# RYC "New Years" Dec 28-30



## jrpro130 (May 10, 2009)

Had fun, broke my front DS (prop shaft) though...selling my OL2 for 31's, I think they are too much for the bike :thinking:




















































































The hole that did me in










******* gooseneck in action.

All in all very happy with everything, the trailer is perfect and bike was a beast out there, 2wd just about everywhere. 

I broke the prop shaft messing around really, I got stuck in 2wd, went in reverse and spun a few times, then i was getting out of it so I really goosed it, but as you can see, tires were pretty much under.

I'm glad it's prop shaft not axles! That thing is puny...


----------



## Ole Nasty (Jul 7, 2012)

That sucks about your propshaft. Nice pics, looks real sloppy out there and I love your trailer setup.


----------



## jrpro130 (May 10, 2009)

Thanks! I am just so happy it's not axles or diffs! That prop shaft is super small. Maybe the thickness of my index finger...it's def way too small 


Should be wrenching instead of using TapaTalk


----------



## JPs300 (Mar 23, 2011)

Seems like they may have made that prop shaft into a sort of "fuseable link" instead of the broken through shafts that the 800's were known for when you use the override button in reverse. 

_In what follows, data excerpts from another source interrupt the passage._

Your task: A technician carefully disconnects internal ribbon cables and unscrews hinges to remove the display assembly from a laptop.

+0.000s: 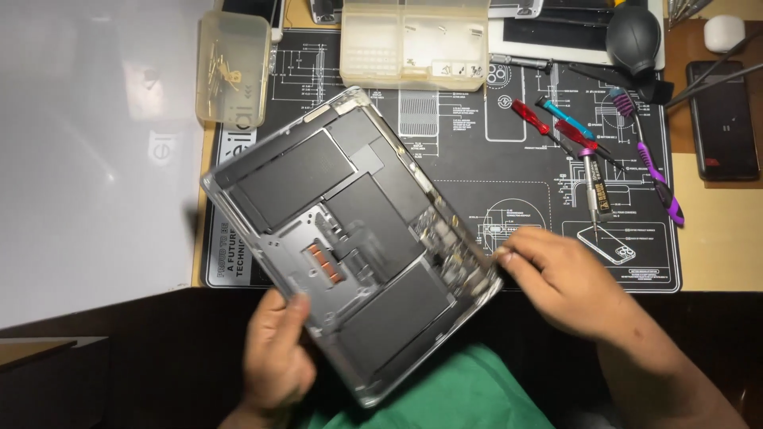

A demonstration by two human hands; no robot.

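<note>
Black repair mat [477,171] covers the wooden bench, with screwdrivers [556,127] at upper right and 2 clear parts boxes [415,40] along the top. Opened laptop chassis [350,238] sits tilted at centre frame, bottom cover already off, batteries and board exposed. My left hand [274,349] grips its lower edge, fingers closed around it. My right hand [568,278] touches its right edge, fingers curled; whether they pinch anything, I cannot tell. Internal components remain in place

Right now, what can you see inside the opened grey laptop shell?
Inside the opened grey laptop shell lie flat black battery cells and copper-coloured flex strips. The left hand covers part of the near edge, and the right hand touches the right corner. What lies beneath the shell is hidden.
</note>
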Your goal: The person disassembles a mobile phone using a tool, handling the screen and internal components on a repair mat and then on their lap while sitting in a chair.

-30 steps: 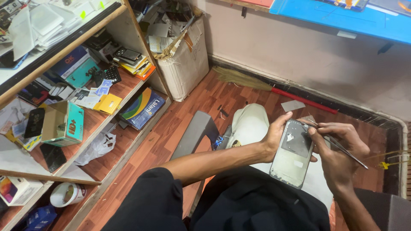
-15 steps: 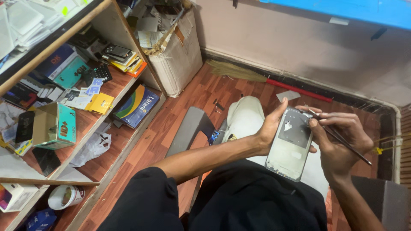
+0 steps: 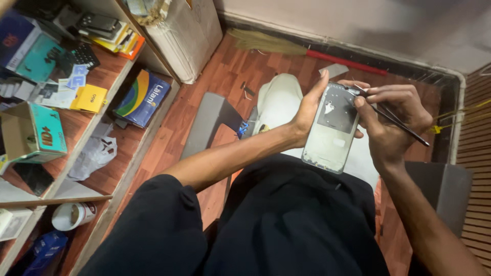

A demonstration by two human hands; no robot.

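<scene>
Two hands (image 3: pixel 309 110) on phone frame (image 3: pixel 332 130)

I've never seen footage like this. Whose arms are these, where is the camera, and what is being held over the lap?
There is no machine here: these are a person's own two bare arms, filmed by a camera worn on their head that looks down at their lap and the wooden floor.

The left hand grips a pale, flat phone frame by its edge, its inside facing up. The right hand holds thin dark tweezers, with the tip at the frame's upper right corner.

Beside the knees lie a grey stool and a white bag-like thing. A broom with a red handle runs along the wall. To the left stand wooden shelves crowded with boxes, a calculator and cards; a white cup lies low down.
</scene>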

Told y'all that new Northeast trail area was KILLER! - Nice pics man, we got a few on phones but I left the vid camera in the camper........my brain activity seemed to lower quickly as the day went on for "some" reason.........lols


----------



## jrpro130 (May 10, 2009)

Yea that northwest riding area was amazing! Such nasty mud. 

I think I'm going to order one for now and swap out for 31s and see what happens. Eventually ill buy a spare. I would much rather break that than axles!!!!! My gorilla warranty is up soon 


Should be wrenching instead of using TapaTalk


----------



## JPs300 (Mar 23, 2011)

The law2's definitely hook-up hard. If I start having major carnage because of them I will likely do the same. - My bud with the XMR has been waiting on ordering some new tires for his, just to see how my drivetrain holds up. He was just going to put wide backs on the rear to go with his current skinnies, but them law2's PULL.


----------



## JPs300 (Mar 23, 2011)

Here's what I have from our crew thus far. 

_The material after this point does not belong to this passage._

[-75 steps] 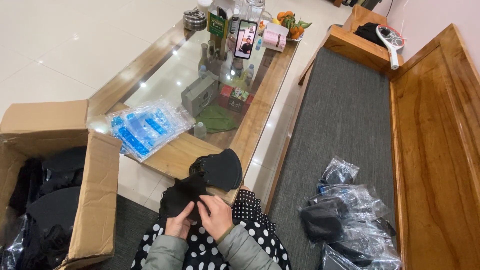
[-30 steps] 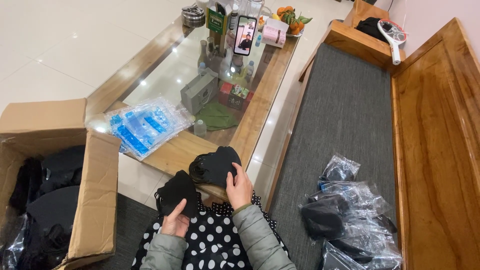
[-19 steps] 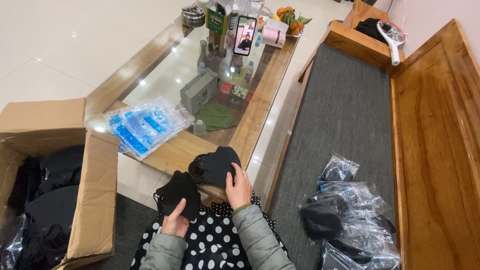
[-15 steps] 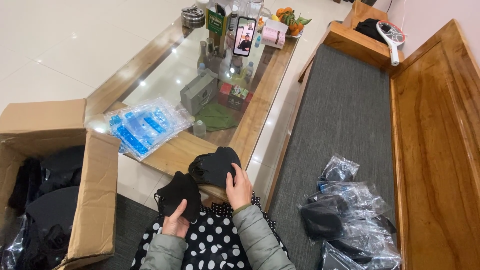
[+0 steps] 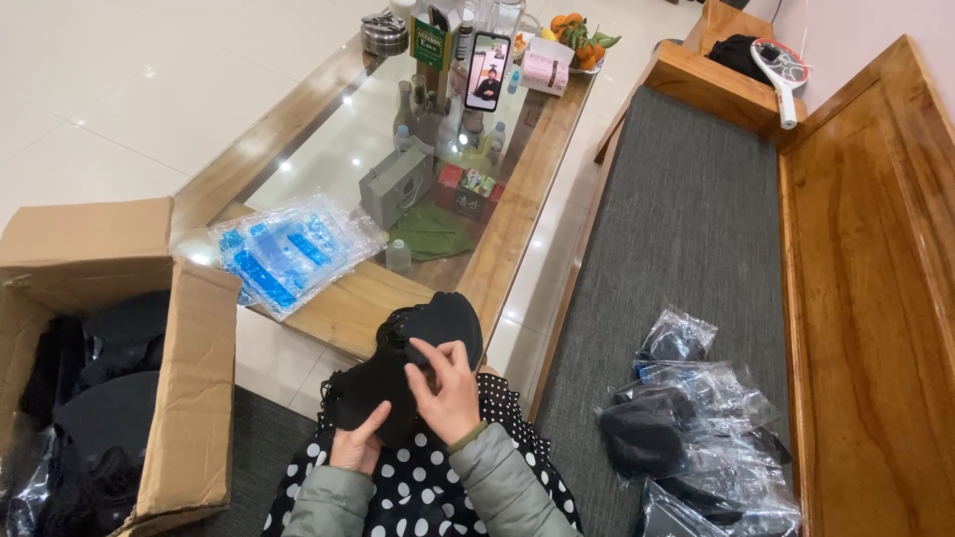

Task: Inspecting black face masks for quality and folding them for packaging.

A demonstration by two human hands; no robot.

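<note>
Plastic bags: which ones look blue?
The flat stack of plastic bags on the glass table, beside the cardboard box. The bags on the grey bench hold black things.

An open brown cardboard box [image 5: 189,398] stands on the floor at the left, with dark goods inside. On the near end of the glass-topped desk [image 5: 517,189] lies a stack of clear plastic bags with blue printing [image 5: 288,254]. At the far end a phone [image 5: 487,72] stands upright, its screen lit and showing a person; just left of it is a tall green package with a pale label [image 5: 431,42], to its right a pink pack [image 5: 545,72]. Under the glass sits a small red box [image 5: 466,191]. On the grey bench cushion [image 5: 686,219] at the right lies a pile of clear bags holding black items [image 5: 696,428].
</note>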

After crossing on the north end of the main hole - 


















XT went over backwards in the same spot; soupy cake-batter mud in every orifice of it, lots of flush work ahead


----------



## jrpro130 (May 10, 2009)

Nice pics!!! LOTS of cleanup ahead!


----------



## speedman (Nov 3, 2010)

Wish I could of made it, I would of ride my 450 all over the place lol


----------



## kirkland (Oct 24, 2012)

Great pics, them can-ams look so mean


----------



## jrpro130 (May 10, 2009)

Yea chris u need to come!!! There was quite a few sport quads out there!

Thanks kirkland!


----------



## jrpro130 (May 10, 2009)

Also anyone who was wondering. Simple install on the prop shaft

Bolt 1 










Bolt 2










Bolt 3










Tilt diff up










Slip it in 





Should be wrenching instead of using TapaTalk


----------



## kygreen (Oct 15, 2011)

Prop shafts are alot easier on a brute!


----------



## jrpro130 (May 10, 2009)

^^^ thts for sure!


----------



## JPs300 (Mar 23, 2011)

kygreen said:


> Prop shafts are alot easier on a brute!


.....there's a reason brutes are designed "easy to be worked on"......

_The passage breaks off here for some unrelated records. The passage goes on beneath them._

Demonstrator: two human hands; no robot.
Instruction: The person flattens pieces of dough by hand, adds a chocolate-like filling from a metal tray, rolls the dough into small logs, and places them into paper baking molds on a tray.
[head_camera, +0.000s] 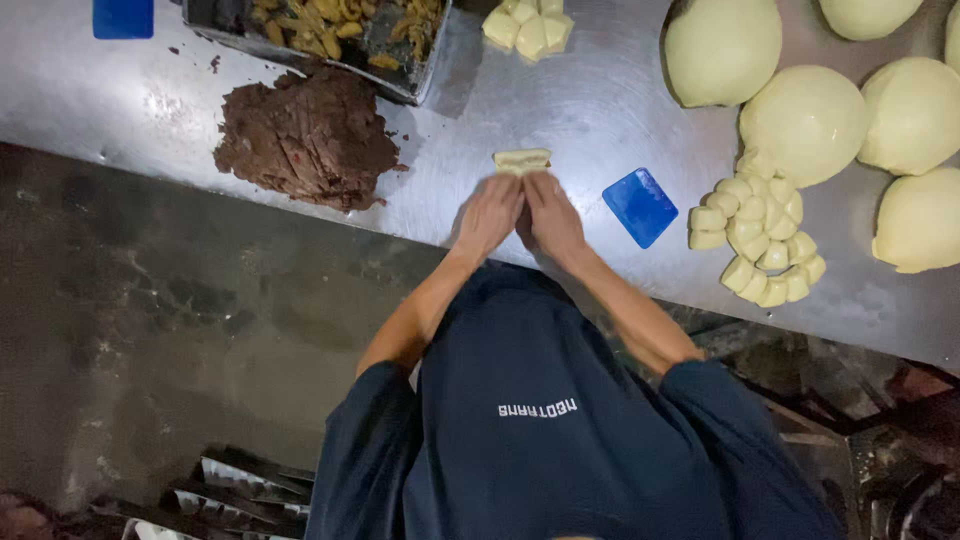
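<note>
Pale soft dough piece (522, 160) on steel table (580, 110); left hand (488, 215), right hand (552, 217) press it, grip flat, unclosed.

A bakery or commercial kitchen work area. A stainless-steel worktable (590, 110) carries large smooth dough balls (805, 120) at 2 o'clock, small cut dough pieces (760, 240) at 3 o'clock, a mound of dark brown filling (310, 140) at 11 o'clock, a metal tray (330, 35) at 12 o'clock and a blue plastic scraper (640, 206) right of centre.
</note>
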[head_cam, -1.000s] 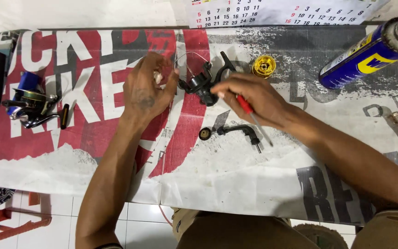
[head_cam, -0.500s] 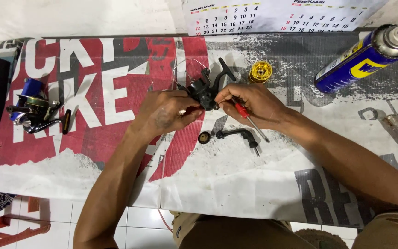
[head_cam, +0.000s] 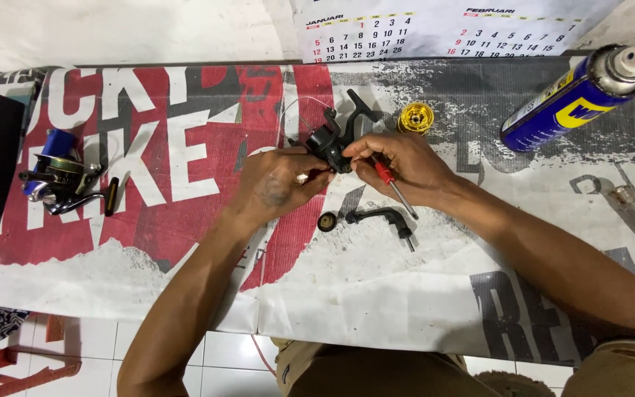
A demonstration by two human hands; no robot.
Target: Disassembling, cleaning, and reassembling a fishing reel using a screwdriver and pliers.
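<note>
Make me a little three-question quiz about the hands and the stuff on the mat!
1. True or false: the right hand holds a red-handled screwdriver.
2. What do both hands grip? A) black reel body B) spray can C) gold spool
3. Fill in: the blue reel lies on the mat's ____ side, away from the left hand.

Key: 1 true; 2 A; 3 left.
</note>
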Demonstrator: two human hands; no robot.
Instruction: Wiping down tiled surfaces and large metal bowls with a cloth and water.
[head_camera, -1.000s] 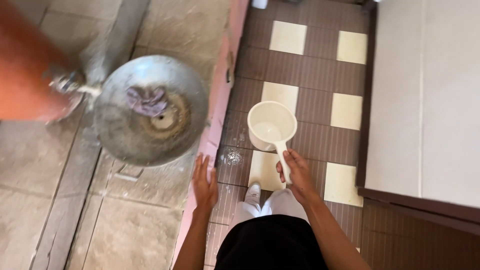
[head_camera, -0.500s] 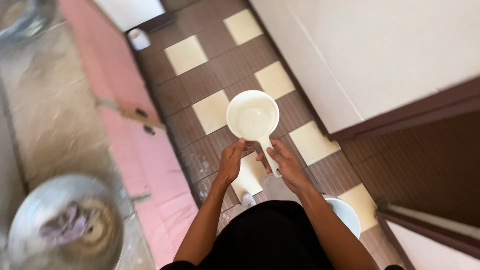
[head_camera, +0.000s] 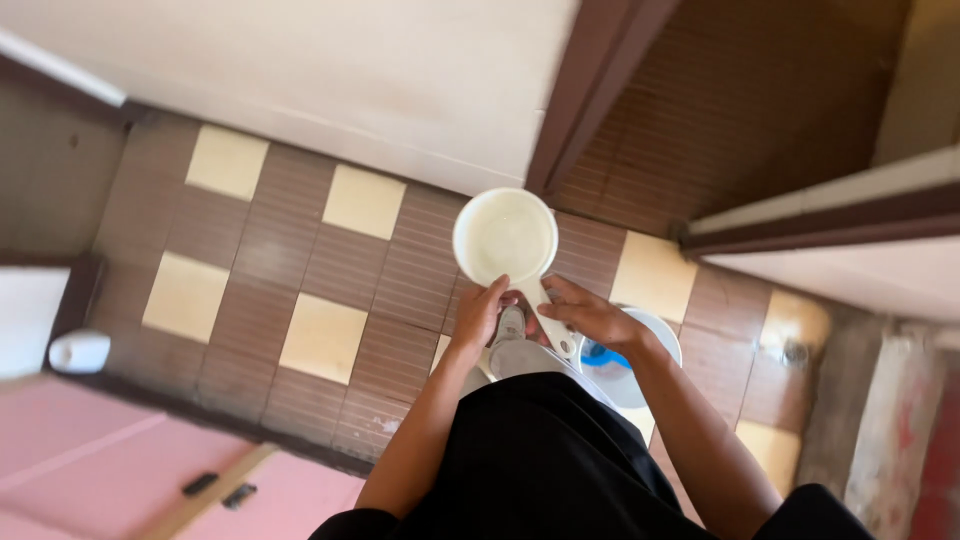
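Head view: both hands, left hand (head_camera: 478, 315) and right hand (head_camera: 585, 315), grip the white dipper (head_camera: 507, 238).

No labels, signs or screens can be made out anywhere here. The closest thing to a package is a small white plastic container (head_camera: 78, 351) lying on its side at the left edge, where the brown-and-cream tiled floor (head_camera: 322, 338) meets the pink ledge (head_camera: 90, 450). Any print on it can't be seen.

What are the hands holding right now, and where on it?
A white dipper: right hand grips its handle, left hand touches the bowl's rim by the handle.
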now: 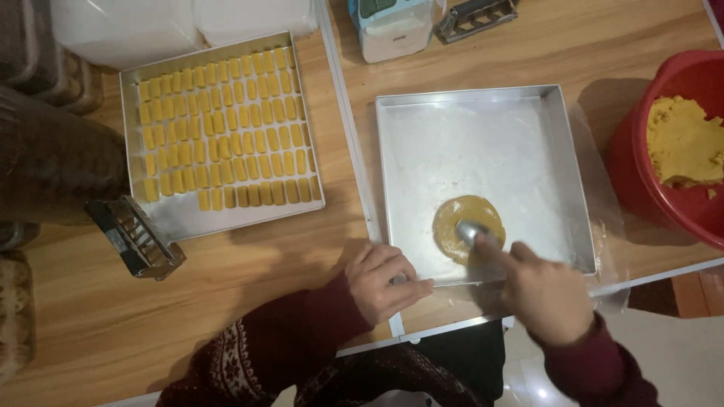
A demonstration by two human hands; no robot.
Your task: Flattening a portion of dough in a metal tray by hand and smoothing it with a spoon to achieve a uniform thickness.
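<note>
Right hand (544, 295) lower right, grip closed on spoon (473, 232) pressing dough disc (461, 218), left hand (383, 280) fingers curled, steadying tray (392, 188) edge

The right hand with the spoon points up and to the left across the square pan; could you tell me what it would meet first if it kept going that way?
The right hand holds a metal spoon already pressed on the flat yellow dough disc. Beyond that lies bare floured floor, then probably the far-left wall of the square metal pan.

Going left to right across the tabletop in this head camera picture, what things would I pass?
Metal cutter → tray of yellow dough bars → left hand → flattened dough disc in the square pan → right hand → red bowl of dough.
</note>
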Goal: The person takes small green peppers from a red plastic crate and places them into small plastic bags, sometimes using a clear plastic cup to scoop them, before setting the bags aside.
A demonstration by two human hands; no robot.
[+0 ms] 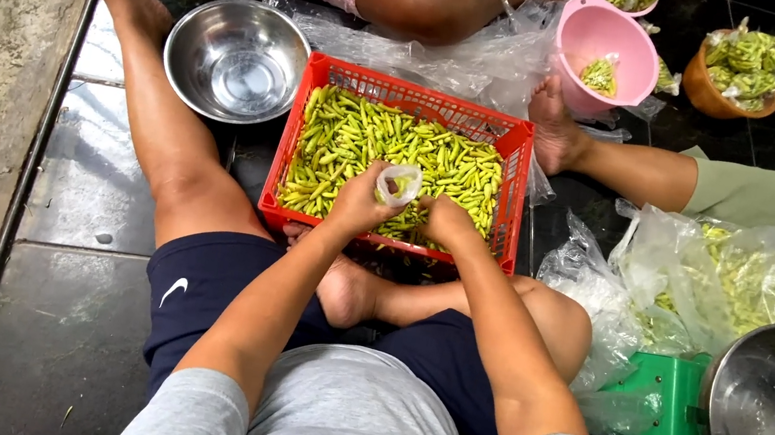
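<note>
Left hand: the left hand (356,201) is closed on the side of a small clear plastic bag (399,184), pinching its mouth from the 9 o'clock side.
Right hand: the right hand (446,220) sits just at 3 o'clock of the bag, curled, its fingertips at the bag's lower edge; whether it really grips the plastic I cannot tell.
Bag: held above the near half of the crate, a few green chillies inside, mouth up.
Crate: a red plastic crate (514,180) lies on the floor between the person's legs, filled with small green chillies (358,138).
Steel bowl: an empty steel bowl (235,60) stands at 10 o'clock of the crate, just beside its corner.
Pink bucket: a pink bucket (621,64) at 1 o'clock of the crate, tipped toward the camera, with a packed bag of chillies inside.
Brown bowl: a brown bowl (713,94) at 3 o'clock of the bucket, heaped with packed bags.
Scale: a green weighing scale (660,397) with a steel pan (773,423) at 4 o'clock of the crate.
Loose plastic: a large clear bag (733,276) of chillies lies at 12 o'clock of the scale.
Other people: another person's foot (554,125) rests at the crate's far right corner.
</note>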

lol - you made it too easy


----------



## speedman (Nov 3, 2010)

Still waiting on that video lol


----------



## jrpro130 (May 10, 2009)

I never did anything with the video, BUT we are riding this weekend so I will get some more video! Promise to wear the go-pro more! lol


----------



## JPs300 (Mar 23, 2011)

lol. I'll try to remember to actual grab my camera when we leave the camper and/or remember to grab it sometime when we stop back by.


----------